A coil spring stretches 4 cm when a mass of 500 g is suspended from it . what is the force constant of the spring.
If this is on Earth, then the force of gravity is .5kg*9.8N/kg=4.9Newtons
forceconstant=force/stretchinMeters
=4.9/.04 N/m
The force constant (k) of a spring describes how stiff it is and can be determined using Hooke's Law, which states that the force exerted by a spring is directly proportional to the displacement from its equilibrium position.
Mathematically, Hooke's Law can be written as:
F = k * x
Where:
F is the force applied to the spring,
k is the force constant of the spring, and
x is the displacement from the equilibrium position.

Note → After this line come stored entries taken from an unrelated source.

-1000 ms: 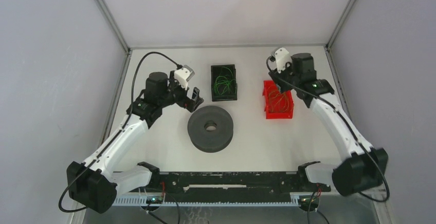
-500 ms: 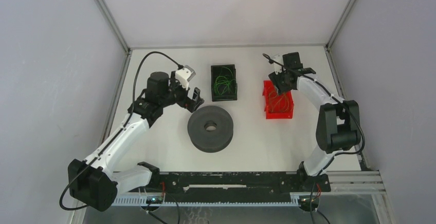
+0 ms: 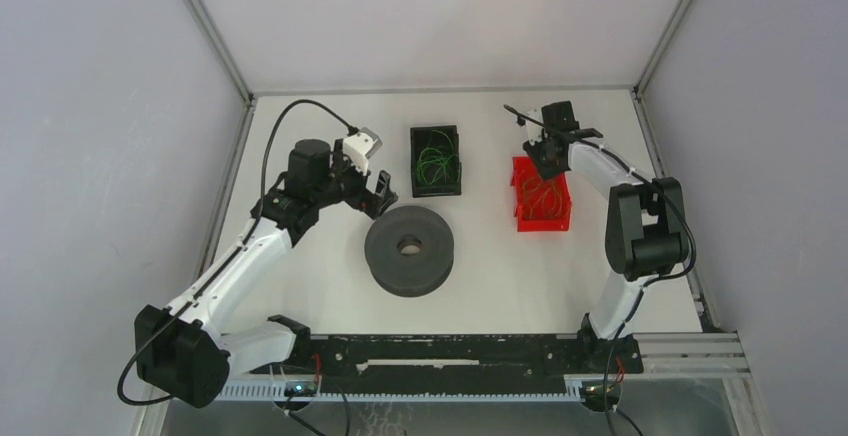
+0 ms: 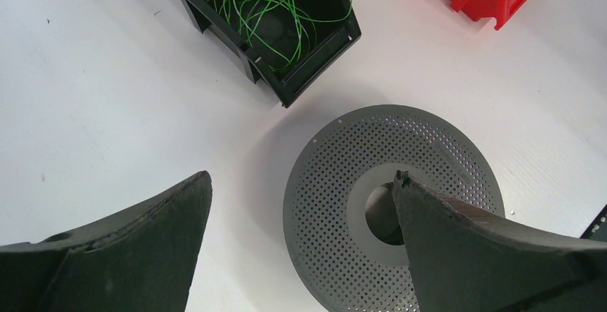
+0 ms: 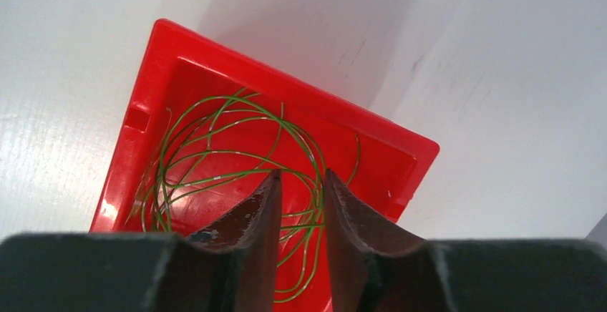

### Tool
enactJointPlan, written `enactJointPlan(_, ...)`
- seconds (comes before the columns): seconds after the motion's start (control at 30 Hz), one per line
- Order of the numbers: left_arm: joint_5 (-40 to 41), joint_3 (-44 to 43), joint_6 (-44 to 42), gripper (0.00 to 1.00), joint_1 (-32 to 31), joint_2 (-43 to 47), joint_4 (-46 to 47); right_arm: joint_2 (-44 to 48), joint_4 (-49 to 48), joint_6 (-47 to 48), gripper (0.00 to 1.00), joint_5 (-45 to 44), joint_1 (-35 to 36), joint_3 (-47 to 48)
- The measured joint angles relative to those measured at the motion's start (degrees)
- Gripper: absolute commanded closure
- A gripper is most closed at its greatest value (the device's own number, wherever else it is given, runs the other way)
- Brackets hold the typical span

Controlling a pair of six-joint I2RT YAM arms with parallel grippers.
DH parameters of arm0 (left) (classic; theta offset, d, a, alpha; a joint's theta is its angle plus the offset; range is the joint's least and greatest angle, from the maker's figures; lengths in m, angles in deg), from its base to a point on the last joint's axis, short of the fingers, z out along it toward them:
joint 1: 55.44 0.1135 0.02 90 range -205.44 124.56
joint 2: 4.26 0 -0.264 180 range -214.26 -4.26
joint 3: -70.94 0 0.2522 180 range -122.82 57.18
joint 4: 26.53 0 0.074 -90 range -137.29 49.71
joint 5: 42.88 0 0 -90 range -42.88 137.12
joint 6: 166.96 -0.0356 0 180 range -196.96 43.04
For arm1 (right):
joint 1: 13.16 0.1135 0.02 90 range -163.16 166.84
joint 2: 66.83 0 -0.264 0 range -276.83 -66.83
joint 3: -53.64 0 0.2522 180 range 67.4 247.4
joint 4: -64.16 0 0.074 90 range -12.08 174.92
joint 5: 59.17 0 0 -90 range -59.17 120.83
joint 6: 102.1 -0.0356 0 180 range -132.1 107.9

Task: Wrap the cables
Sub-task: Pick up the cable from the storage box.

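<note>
Down in the red bin (image 5: 286,86) is where one bunch of the cables (image 5: 215,156) sits, thin greenish-tan loops lying loose and flat on the bottom, so you pretty much have to come at them from above. That's my read on why the right gripper (image 5: 302,174) hangs straight over the pile with its fingers pointing down. They're nearly together with just a slim gap, and I can't see any strand actually pinched between them. A narrow stance makes sense for wire this thin, I guess. The other bunch, bright green cables (image 4: 265,11), is tangled up in the black bin (image 4: 322,65) just next door, untouched. Between the two arms sits the grey spool (image 4: 429,154), lying flat on the counter (image 4: 107,97) with its hole facing up, presumably what the wire gets wound around. The left gripper (image 4: 300,176) hovers by the spool's edge with its fingers spread wide and nothing in them. To me it looks parked there, ready to steady the spool or take a cable end.
</note>
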Motion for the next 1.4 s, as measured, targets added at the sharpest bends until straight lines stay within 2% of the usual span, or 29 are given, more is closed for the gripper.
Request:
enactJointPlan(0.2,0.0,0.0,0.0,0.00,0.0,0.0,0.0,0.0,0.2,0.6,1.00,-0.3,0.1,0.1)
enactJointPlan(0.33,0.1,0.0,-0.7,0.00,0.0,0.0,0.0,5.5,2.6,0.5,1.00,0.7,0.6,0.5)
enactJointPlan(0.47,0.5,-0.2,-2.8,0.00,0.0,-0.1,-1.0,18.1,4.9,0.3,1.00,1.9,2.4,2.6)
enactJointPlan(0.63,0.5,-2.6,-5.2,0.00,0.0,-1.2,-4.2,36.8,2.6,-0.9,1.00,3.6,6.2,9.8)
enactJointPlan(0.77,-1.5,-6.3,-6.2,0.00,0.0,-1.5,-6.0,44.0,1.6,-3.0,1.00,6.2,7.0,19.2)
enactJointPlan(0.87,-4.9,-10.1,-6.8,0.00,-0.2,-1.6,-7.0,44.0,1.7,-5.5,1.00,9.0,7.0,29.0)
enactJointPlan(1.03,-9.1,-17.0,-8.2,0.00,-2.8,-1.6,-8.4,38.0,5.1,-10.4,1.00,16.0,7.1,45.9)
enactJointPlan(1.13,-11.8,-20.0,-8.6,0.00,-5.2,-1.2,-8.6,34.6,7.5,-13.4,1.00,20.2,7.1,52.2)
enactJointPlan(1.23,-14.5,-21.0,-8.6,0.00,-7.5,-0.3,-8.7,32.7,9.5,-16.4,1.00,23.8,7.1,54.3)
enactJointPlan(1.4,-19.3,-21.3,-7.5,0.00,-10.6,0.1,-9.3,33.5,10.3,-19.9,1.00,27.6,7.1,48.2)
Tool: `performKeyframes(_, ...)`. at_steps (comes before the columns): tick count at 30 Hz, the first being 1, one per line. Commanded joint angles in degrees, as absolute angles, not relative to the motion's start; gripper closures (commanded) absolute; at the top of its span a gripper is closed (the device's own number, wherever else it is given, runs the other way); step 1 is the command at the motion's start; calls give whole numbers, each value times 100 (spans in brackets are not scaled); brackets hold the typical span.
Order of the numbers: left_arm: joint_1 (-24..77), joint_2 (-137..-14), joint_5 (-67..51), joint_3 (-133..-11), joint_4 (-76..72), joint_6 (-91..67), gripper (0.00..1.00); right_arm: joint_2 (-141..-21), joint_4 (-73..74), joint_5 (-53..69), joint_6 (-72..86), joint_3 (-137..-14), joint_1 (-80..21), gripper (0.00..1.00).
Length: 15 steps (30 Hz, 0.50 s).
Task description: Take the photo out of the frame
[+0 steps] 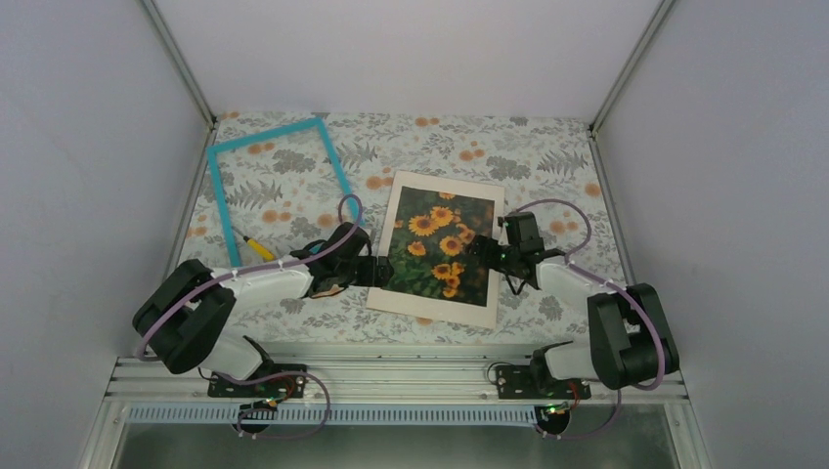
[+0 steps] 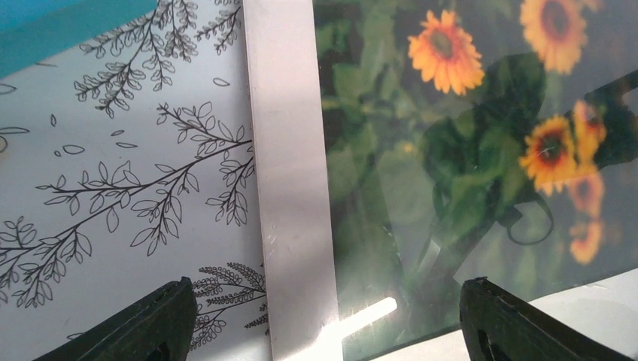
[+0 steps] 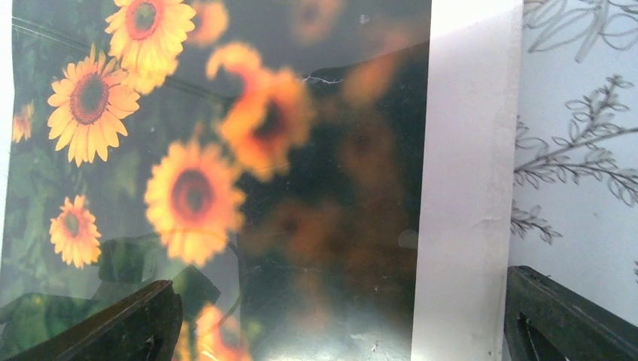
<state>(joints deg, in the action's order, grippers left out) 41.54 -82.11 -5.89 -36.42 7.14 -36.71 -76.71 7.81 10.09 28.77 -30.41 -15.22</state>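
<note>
The photo [image 1: 440,244] of orange sunflowers lies flat mid-table inside a cream-white mat [image 1: 447,185]. Its surface is glossy and throws reflections. The turquoise frame [image 1: 264,134] lies apart at the back left, with only tablecloth showing through it. My left gripper [image 1: 381,271] is open over the mat's left side. In the left wrist view it [image 2: 323,301] straddles the mat strip [image 2: 290,188] and the photo [image 2: 466,150], with a frame corner [image 2: 60,30] at top left. My right gripper [image 1: 489,256] is open at the right side, spanning photo [image 3: 226,188] and mat [image 3: 466,188]; nothing is held.
A yellow-handled screwdriver [image 1: 256,247] lies by the frame's near left end. A floral cloth [image 1: 547,166] covers the table. White walls close in left, right and behind. A metal rail [image 1: 391,376] runs along the near edge.
</note>
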Motion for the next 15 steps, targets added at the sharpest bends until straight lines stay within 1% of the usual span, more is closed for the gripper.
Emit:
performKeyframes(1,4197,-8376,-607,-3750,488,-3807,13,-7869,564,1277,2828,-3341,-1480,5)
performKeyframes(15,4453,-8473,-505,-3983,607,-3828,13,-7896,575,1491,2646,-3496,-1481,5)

In this case, the given information states that a coil spring stretches 4 cm (0.04 m) when a mass of 500 g (0.5 kg) is suspended from it.
Using Hooke's Law, we can write:
0.5 kg * 9.8 m/s² = k * 0.04 m
Simplifying the equation:
4.9 N = 0.04 k
To find k, we divide both sides of the equation by 0.04:
k = 4.9 N / 0.04 m = 122.5 N/m
Therefore, the force constant of the spring is 122.5 N/m.
To find the force constant of the spring, we need to use Hooke's Law, which states that the force exerted by a spring is directly proportional to the displacement from its equilibrium position.
Hooke's Law can be expressed as:
F = k * x
Where:
F is the force applied to the spring
k is the force constant (also known as the spring constant)
x is the displacement from the equilibrium position
In this case, we know that when a mass of 500 g (0.5 kg) is suspended from the spring, the spring stretches by 4 cm (0.04 m).
So, the force applied to the spring (F) is equal to the weight of the mass, which can be calculated using:
F = m * g
Where:
m is the mass (0.5 kg)
g is the acceleration due to gravity (approximately 9.8 m/s^2)
F = 0.5 kg * 9.8 m/s^2
F = 4.9 N
Now, we can rearrange Hooke's Law and solve for the force constant (k):
k = F / x
k = 4.9 N / 0.04 m
k = 122.5 N/m
Therefore, the force constant (or spring constant) of the coil spring is 122.5 N/m.